Why we audit user activity

Have you ever wondered if your employer is keeping  a record of when you log into company systems? 
 Well, they are, if they're implementing  the third and final function of the authentication,  authorization, and accounting framework. 
 
 
 
 
 
 
 
 
 
 Accounting is the practice of  monitoring the access logs of a system. 
 These logs contain information like who  accessed the system, and when they accessed it,  and what resources they used. 
 
 
 
 
 
 
 
 
 
 Security analysts use access logs a lot. 
 The data they contain is a helpful way to  identify trends, like failed login attempts. 
 They're also used to uncover  hackers who have gained access to  a system, and for  detecting an incident, like a data breach. 
 
 
 
 
 
 
 
 
 
 In this field, access logs are essential. 
 Oftentimes, analyzing them is  the first procedure you'll follow  when investigating a security event. 
 So, how do access logs compile all this useful information? 
 Let's examine this more closely. 
 
 
 
 
 
 
 
 
 
 Anytime a user accesses a system,  they initiate what's called a session. 
 A session is a sequence of network HTTP  basic auth requests and  responses associated with the same user,  like when you visit a website. 
 Access logs are essentially records of sessions that  capture the moment a user enters  a system until the moment they leave it. 
 
 
 
 
 
 
 
 
 
 Two actions are triggered when the session begins. 
 The first is the creation of a session ID. 
 A session ID is a unique token that identifies  a user and their device while accessing the system. 
 Session IDs are attached to the user until  they either close their browser or the session times out. 
 
 
 
 
 
 
 
 
 
 The second action that takes  place at the start of a session is  an exchange of session cookies  between a server and a user's device. 
 A session cookie is a token that websites use to  validate a session and determine how  long that session should last. 
 When cookies are exchanged  between your computer and a server,  your session ID is read to determine  what information the website should show you.  
 
 
 
 
 
 
 
 
 
 Cookies make web sessions safer and more efficient. 
 The exchange of tokens means that  no sensitive information, like  usernames and passwords, are shared. 
 Session cookies prevent attackers  from obtaining sensitive data. 
 However, there's other damage that they can do.  
 With a stolen cookie, an attacker can impersonate  a user using their session token. 
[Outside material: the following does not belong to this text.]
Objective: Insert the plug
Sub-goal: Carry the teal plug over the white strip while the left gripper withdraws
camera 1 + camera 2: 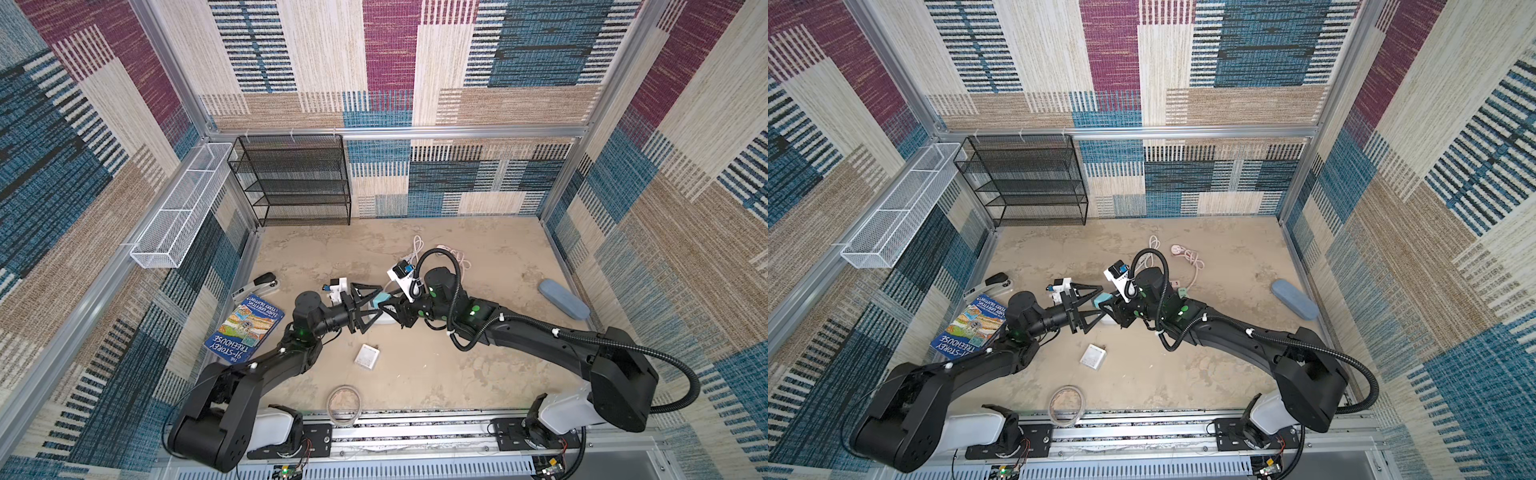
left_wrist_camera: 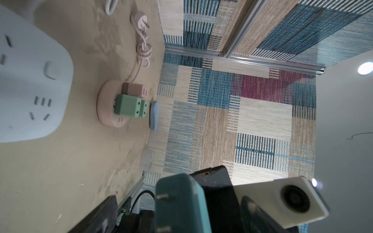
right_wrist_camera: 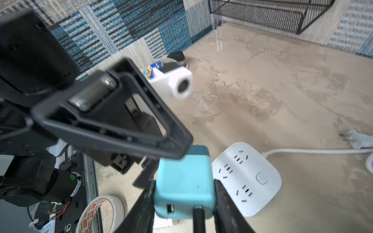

 This kind of attack is known as session hijacking. 
 
 
 
 
 
 
 
 
 
 Session hijacking is an event when  attackers obtain a legitimate user's session ID. 
 During these kinds of attacks,  cyber criminals impersonate the user,  causing all sorts of harm. 
 Money or private data can be stolen. 
 If, for example,  hijackers obtain a single sign-on  credential from stolen cookies,  they can even gain access to  additional systems that otherwise seem secure. 
 
 
 
 
 
 
 
 This is one reason why accounting and  monitoring session logs is so important. 
 Unusual activity on access logs can be an indication that  information has been improperly accessed or stolen. 
 At the end of the day, accounting is how we gain  valuable insight that makes information safer.